#### WHAT YOU WILL DO:
The lines to return are those below that contain the word "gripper".

-*-

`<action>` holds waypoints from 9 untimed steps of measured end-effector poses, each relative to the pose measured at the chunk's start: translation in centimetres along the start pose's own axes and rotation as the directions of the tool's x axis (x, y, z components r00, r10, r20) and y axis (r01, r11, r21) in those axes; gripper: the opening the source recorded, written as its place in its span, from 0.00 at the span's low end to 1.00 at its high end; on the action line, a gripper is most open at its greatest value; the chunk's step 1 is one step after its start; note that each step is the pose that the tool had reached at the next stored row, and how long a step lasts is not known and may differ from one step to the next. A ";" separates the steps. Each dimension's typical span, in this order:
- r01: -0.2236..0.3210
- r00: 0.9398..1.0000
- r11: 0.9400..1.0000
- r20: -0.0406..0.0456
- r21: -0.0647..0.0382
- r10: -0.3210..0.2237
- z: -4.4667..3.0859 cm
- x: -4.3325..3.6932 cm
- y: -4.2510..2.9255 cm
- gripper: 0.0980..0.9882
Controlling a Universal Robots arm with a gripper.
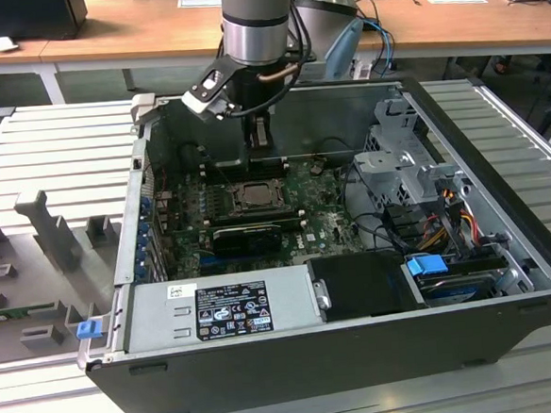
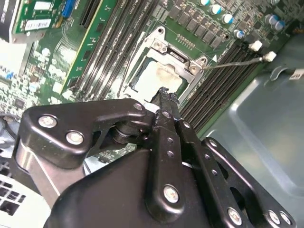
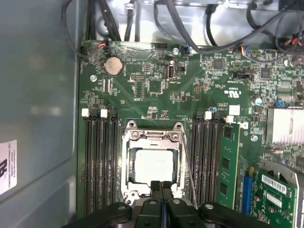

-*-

#### RESPONSE TO THE TASK:
`<action>` holds waypoints from 9 untimed steps of measured end-effector poses, each relative to the pose measured at the chunk's start: translation in centimetres along the start pose's own axes and rotation as the directions of the tool's x axis (x, y, z components r00, r10, r20) and y axis (r01, r11, r21) in those axes; gripper: the opening the source recorded, written as its place in its span, from 0.00 at the span's low end to 1.00 at its high end; on the action line, a gripper is most open at its greatest value; the chunk's step 1 is one step after its start; note that each step is the pose that the tool had reached at the next stored row, and how long a step lasts is not known and may differ from one step to the next. A ";" separates the steps. Each dimension's typical span, in this order:
- gripper: 0.0980..0.9882
Controlling a Universal Robots arm with a gripper.

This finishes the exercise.